━━━ DATA RECORDS ━━━

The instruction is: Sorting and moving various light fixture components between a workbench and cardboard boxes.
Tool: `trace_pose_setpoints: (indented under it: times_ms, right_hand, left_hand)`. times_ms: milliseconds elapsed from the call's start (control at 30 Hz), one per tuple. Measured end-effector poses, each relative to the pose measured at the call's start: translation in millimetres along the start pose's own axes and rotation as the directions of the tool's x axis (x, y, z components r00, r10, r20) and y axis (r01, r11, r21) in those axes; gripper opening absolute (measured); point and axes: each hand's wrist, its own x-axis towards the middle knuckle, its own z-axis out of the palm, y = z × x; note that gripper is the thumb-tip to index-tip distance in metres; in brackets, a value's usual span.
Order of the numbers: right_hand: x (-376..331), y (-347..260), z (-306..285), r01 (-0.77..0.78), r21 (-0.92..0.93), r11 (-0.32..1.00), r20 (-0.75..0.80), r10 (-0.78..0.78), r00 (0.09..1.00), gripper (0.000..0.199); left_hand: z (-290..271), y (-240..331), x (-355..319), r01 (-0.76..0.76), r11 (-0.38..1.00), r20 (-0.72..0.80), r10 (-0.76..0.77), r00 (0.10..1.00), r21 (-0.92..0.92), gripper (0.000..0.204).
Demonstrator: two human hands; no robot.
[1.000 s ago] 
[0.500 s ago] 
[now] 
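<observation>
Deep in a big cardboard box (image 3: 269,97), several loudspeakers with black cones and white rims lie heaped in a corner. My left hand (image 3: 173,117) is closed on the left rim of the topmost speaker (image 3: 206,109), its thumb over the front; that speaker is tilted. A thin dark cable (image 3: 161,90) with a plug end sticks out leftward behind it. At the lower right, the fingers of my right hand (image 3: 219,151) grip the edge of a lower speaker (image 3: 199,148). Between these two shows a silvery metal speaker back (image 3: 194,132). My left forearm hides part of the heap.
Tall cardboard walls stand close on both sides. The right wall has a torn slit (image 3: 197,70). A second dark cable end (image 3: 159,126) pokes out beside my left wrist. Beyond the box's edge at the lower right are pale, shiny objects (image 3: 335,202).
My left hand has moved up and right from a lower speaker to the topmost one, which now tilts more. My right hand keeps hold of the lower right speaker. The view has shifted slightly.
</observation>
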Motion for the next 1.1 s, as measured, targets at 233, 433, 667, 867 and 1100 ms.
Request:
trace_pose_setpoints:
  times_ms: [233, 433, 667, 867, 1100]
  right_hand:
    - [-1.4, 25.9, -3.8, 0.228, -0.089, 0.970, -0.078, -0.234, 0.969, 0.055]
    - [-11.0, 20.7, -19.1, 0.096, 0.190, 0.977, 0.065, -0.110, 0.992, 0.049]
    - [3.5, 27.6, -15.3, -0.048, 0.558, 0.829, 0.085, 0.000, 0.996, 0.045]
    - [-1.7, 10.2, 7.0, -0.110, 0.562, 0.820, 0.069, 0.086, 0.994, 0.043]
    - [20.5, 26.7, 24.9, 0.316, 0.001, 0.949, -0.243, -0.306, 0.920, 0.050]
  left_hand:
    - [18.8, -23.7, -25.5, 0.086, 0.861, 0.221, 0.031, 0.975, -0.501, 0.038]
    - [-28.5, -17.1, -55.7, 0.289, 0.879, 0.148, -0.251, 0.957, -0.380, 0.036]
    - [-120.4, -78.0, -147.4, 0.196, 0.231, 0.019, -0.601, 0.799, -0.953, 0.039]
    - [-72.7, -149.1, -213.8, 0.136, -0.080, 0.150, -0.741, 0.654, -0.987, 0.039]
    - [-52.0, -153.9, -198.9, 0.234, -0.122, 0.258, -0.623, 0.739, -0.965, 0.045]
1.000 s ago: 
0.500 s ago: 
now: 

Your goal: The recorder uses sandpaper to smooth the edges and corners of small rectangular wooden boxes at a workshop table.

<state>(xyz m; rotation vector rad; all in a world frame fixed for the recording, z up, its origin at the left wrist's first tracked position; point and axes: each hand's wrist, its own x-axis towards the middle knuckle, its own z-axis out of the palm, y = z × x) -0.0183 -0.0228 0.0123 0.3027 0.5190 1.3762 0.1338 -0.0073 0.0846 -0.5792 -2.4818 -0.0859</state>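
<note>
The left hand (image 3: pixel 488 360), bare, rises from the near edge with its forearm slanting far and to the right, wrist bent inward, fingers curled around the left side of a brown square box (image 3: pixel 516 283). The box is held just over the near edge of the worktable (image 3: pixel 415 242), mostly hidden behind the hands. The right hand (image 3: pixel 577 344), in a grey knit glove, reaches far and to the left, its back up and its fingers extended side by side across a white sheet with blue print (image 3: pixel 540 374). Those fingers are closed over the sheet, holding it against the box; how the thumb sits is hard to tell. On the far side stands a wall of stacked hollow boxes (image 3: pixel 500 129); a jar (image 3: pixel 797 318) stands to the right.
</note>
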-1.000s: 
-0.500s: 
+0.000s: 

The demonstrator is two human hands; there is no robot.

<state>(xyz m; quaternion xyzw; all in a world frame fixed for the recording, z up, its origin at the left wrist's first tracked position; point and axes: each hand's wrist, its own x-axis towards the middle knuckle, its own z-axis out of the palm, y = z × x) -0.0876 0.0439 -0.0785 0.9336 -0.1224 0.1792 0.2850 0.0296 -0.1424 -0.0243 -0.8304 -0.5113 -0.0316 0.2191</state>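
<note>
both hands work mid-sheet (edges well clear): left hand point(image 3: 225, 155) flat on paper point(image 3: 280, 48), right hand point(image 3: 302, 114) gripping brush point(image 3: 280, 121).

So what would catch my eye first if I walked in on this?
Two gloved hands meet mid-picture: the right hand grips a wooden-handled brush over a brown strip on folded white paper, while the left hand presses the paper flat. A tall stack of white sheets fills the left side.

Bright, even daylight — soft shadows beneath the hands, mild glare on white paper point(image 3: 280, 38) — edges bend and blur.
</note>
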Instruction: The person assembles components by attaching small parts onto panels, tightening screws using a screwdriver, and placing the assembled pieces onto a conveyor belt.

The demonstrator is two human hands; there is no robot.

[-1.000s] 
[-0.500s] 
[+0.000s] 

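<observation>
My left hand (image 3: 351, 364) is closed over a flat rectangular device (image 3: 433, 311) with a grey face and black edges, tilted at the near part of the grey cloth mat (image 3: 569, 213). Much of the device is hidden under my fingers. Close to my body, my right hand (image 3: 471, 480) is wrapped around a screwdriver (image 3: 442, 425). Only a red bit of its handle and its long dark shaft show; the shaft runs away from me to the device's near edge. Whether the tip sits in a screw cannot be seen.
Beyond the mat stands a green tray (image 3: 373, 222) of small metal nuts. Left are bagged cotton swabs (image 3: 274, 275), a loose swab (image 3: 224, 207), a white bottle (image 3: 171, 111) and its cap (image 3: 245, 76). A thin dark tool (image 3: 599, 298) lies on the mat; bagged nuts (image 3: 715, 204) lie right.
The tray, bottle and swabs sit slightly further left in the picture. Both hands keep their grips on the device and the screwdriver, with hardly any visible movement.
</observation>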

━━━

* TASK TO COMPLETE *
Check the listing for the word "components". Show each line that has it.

* ANSWER SECTION *
The instruction is: Sorting and moving various light fixture components between a workbench and cardboard boxes.
Tool: `trace_pose_setpoints: (indented under it: times_ms, right_hand, left_hand)`. times_ms: milliseconds elapsed from the call's start (control at 30 Hz), one per tuple. Measured end-effector poses, each relative to the pose measured at the call's start: translation in millimetres along the start pose's own axes and rotation as the directions of the tool's x axis (x, y, z components r00, r10, r20) and y axis (r01, r11, r21) in those axes; gripper opening absolute (measured); point and axes: each hand's wrist, its own x-axis towards the middle knuckle, its own z-axis out of the palm, y = z × x; note that gripper is the thumb-tip to index-tip distance in metres; in brackets, a value's usual span.
Instruction: The person assembles components by attaching small parts onto panels, tightening screws using a screwdriver, and placing the assembled pieces onto a conveyor belt.

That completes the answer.